- [Dataset extract]:
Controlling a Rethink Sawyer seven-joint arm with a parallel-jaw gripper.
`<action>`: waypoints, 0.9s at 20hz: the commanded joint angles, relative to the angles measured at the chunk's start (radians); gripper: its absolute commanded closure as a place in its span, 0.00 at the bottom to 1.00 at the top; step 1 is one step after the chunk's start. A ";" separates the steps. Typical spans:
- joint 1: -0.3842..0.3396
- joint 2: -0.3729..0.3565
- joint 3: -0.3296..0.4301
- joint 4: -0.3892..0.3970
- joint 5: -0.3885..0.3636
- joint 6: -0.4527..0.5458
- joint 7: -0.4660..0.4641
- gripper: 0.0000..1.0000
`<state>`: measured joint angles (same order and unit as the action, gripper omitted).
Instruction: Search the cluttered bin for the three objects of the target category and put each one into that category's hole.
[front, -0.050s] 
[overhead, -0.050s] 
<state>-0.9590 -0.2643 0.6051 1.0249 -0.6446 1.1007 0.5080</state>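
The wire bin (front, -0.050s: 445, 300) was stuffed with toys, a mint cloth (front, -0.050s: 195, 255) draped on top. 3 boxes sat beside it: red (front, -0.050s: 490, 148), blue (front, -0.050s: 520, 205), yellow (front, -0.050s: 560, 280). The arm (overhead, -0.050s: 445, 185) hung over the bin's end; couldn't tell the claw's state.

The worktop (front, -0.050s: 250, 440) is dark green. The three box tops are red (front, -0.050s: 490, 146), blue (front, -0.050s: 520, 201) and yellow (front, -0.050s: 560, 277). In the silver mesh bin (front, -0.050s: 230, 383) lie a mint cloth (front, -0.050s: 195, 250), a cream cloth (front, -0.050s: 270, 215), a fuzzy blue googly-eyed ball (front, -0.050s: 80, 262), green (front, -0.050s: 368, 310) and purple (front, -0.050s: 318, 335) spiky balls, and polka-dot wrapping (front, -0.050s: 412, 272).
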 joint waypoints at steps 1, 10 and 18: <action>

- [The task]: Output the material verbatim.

- [Answer section]:
Controlling a Rethink Sawyer seven-joint arm with a parallel-jaw gripper.
`<action>`: waypoints, 0.9s at 20hz: the commanded joint angles, relative to the angles measured at the chunk's start (radians); gripper: its absolute commanded closure as a place in its span, 0.00 at the bottom to 1.00 at the top; step 1 is one step after the chunk's start. A ";" separates the steps. Typical spans:
- joint 1: -0.3842..0.3396
- joint 2: -0.3729..0.3565
- joint 3: -0.3296..0.4301
- joint 4: -0.3892..0.3970
- joint 5: -0.3885..0.3636
- joint 6: -0.4527..0.5458
- joint 7: -0.4660..0.4641
- gripper: 0.0000..1.0000
`<state>`: measured joint angles (same order and unit as the action, gripper omitted).
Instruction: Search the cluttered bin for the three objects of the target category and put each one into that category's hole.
[front, -0.050s] 
[overhead, -0.050s] 
<state>-0.9590 -0.2643 0.6051 1.0249 -0.6446 1.1007 0.5080</state>
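The wire bin (front, -0.050s: 445, 300) was stuffed with toys, a mint cloth (front, -0.050s: 195, 255) draped on top. 3 boxes sat beside it: red (front, -0.050s: 490, 148), blue (front, -0.050s: 520, 205), yellow (front, -0.050s: 560, 280). The arm (overhead, -0.050s: 445, 185) hung over the bin's end; couldn't tell the claw's state.

The worktop (front, -0.050s: 250, 440) is dark green. The three box tops are red (front, -0.050s: 490, 146), blue (front, -0.050s: 520, 201) and yellow (front, -0.050s: 560, 277). In the silver mesh bin (front, -0.050s: 230, 383) lie a mint cloth (front, -0.050s: 195, 250), a cream cloth (front, -0.050s: 270, 215), a fuzzy blue googly-eyed ball (front, -0.050s: 80, 262), green (front, -0.050s: 368, 310) and purple (front, -0.050s: 318, 335) spiky balls, and polka-dot wrapping (front, -0.050s: 412, 272).
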 joint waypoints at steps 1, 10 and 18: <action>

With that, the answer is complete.